PROBLEM DETAILS: Output each line of the listing that follows, with every character kept as it is.

MATERIAL PROVIDED:
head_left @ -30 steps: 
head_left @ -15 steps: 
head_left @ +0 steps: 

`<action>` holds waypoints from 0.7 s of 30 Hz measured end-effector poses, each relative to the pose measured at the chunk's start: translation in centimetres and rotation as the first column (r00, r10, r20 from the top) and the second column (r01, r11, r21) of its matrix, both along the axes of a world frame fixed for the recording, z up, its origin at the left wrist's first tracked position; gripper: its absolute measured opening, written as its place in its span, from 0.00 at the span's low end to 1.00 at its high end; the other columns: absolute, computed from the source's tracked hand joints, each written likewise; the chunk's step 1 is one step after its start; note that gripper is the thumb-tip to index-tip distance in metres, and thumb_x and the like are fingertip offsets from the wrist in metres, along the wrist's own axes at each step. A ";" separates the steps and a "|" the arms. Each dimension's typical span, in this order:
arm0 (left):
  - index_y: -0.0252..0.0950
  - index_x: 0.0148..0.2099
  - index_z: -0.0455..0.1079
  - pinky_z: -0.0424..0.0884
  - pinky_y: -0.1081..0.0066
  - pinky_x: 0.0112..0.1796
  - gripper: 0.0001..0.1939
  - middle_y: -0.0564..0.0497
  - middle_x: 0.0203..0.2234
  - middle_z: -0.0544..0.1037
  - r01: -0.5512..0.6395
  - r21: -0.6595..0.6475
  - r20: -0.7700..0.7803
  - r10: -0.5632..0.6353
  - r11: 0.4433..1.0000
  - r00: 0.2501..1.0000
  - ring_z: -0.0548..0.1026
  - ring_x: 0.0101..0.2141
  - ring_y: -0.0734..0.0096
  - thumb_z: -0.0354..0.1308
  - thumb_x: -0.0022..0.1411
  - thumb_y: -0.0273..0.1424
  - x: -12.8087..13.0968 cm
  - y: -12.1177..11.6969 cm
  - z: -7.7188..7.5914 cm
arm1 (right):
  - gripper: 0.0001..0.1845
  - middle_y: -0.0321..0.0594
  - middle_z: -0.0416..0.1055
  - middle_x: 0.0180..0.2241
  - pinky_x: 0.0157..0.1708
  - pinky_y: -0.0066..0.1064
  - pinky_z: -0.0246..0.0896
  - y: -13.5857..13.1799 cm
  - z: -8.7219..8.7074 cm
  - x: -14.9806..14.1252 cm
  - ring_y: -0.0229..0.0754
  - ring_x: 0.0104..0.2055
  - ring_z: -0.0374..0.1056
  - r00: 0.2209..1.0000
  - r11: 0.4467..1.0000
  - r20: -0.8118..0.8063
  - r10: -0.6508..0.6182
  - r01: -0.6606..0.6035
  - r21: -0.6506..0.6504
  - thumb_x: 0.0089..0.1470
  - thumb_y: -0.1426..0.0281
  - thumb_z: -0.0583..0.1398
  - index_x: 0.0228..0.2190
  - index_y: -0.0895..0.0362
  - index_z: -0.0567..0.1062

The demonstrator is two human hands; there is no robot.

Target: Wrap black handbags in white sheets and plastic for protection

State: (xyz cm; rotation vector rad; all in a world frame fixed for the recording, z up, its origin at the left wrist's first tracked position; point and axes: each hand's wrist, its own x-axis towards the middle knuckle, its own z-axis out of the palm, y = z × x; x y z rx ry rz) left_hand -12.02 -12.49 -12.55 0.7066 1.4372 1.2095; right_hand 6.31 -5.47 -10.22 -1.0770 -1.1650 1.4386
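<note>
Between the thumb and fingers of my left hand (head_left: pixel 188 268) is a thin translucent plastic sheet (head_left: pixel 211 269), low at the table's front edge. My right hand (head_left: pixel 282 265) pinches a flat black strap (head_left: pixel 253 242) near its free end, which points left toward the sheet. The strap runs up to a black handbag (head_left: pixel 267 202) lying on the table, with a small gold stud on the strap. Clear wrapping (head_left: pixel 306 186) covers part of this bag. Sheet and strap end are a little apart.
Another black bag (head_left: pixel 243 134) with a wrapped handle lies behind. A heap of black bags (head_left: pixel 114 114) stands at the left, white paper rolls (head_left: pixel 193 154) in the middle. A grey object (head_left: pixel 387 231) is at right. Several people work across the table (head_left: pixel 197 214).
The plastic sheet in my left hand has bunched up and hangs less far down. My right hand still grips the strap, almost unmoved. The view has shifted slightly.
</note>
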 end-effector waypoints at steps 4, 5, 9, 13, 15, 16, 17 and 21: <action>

WRITTEN ANSWER:
head_left @ -30 steps: 
head_left @ -15 steps: 
head_left @ +0 steps: 

`<action>` holds waypoints from 0.7 s of 30 Hz measured end-effector poses, each relative to the pose measured at the chunk's start: translation in centimetres and rotation as the first column (r00, r10, r20 from the top) and the second column (r01, r11, r21) of its matrix, both along the axes of a world frame fixed for the recording, z up, its origin at the left wrist's first tracked position; gripper: its absolute measured opening, written as its place in its span, from 0.00 at the span's low end to 1.00 at its high end; the other columns: absolute, computed from the source's tracked hand joints, each written likewise; the chunk's step 1 is one step after its start; note that gripper is the thumb-tip to index-tip distance in metres, and thumb_x and the like are fingertip offsets from the wrist in metres, along the wrist's own axes at each step. A ";" separates the steps and a "|" the arms. Each dimension's typical span, in this order:
arm0 (left):
  - index_y: -0.0252..0.0950
  - index_x: 0.0148..0.2099
  - index_z: -0.0455..0.1079
  - pinky_z: -0.0424..0.0884
  - pinky_y: -0.1081..0.0066
  - pinky_x: 0.0112..0.1796
  - gripper: 0.0001..0.1939
  - middle_y: -0.0564..0.0497
  - middle_x: 0.0203..0.2234
  - middle_z: -0.0544..0.1037
  - r01: -0.5512..0.6395
  - r21: -0.6595..0.6475
  - r20: -0.7700..0.7803
  - r10: -0.5632..0.6353
  - r11: 0.4433..1.0000
  - r00: 0.2501..1.0000
  - ring_z: -0.0548..0.1026
  - ring_x: 0.0101..0.2141
  - ring_y: -0.0734..0.0096
  - thumb_z: -0.0354..0.1308
  - thumb_x: -0.0022..0.1411
  - thumb_y: -0.0273..0.1424
  - x: -12.8087..13.0968 cm
  - y: -12.1177..11.6969 cm
  - z: -7.7188..7.5914 cm
arm1 (right):
  - gripper: 0.0001..0.1845
  - middle_y: -0.0321..0.0594
  - middle_z: -0.0416..0.1055
  - middle_x: 0.0180..0.2241
  - pinky_x: 0.0157..0.1708
  - pinky_y: -0.0066..0.1064
  - pinky_z: -0.0246..0.0896
  - y: -13.5857..13.1799 cm
  - z: -8.7219..8.7074 cm
  - x: -14.9806..14.1252 cm
  - ring_y: -0.0229..0.0754
  - ring_x: 0.0104..0.2055
  - ring_z: -0.0374..0.1056
  - r00: 0.2209..1.0000
  - r11: 0.4467..1.0000
  - r20: -0.8118..0.8063
  - r10: -0.6508..0.6182
  - r01: -0.6606..0.6035
  - r21: -0.6506..0.6504
  - thumb_x: 0.0089..0.1470
  - thumb_y: -0.1426..0.0281
  - thumb_z: -0.0583..0.1398
  - index_x: 0.0228..0.2190
  - index_y: -0.0895..0.0362
  - index_z: -0.0567..0.1062

The demonstrator is two human hands; there is no robot.

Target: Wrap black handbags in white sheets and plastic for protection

State: (xyz cm; rotation vector rad; all in a world frame fixed for the recording, z up, its origin at the left wrist's first tracked position; point and axes: each hand's wrist, its own x-axis towards the middle knuckle, its own z-axis out of the palm, y = z × x; x y z rx ry rz) left_hand -12.02 -12.49 -12.55 0.7066 1.4372 1.2095; right_hand 6.31 -5.47 -10.22 -1.0770 -1.1650 1.4386
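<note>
Between the thumb and fingers of my left hand (head_left: pixel 188 268) is a thin translucent plastic sheet (head_left: pixel 211 269), low at the table's front edge. My right hand (head_left: pixel 282 265) pinches a flat black strap (head_left: pixel 253 242) near its free end, which points left toward the sheet. The strap runs up to a black handbag (head_left: pixel 267 202) lying on the table, with a small gold stud on the strap. Clear wrapping (head_left: pixel 306 186) covers part of this bag. Sheet and strap end are a little apart.
Another black bag (head_left: pixel 243 134) with a wrapped handle lies behind. A heap of black bags (head_left: pixel 114 114) stands at the left, white paper rolls (head_left: pixel 193 154) in the middle. A grey object (head_left: pixel 387 231) is at right. Several people work across the table (head_left: pixel 197 214).
The plastic sheet in my left hand has bunched up and hangs less far down. My right hand still grips the strap, almost unmoved. The view has shifted slightly.
</note>
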 end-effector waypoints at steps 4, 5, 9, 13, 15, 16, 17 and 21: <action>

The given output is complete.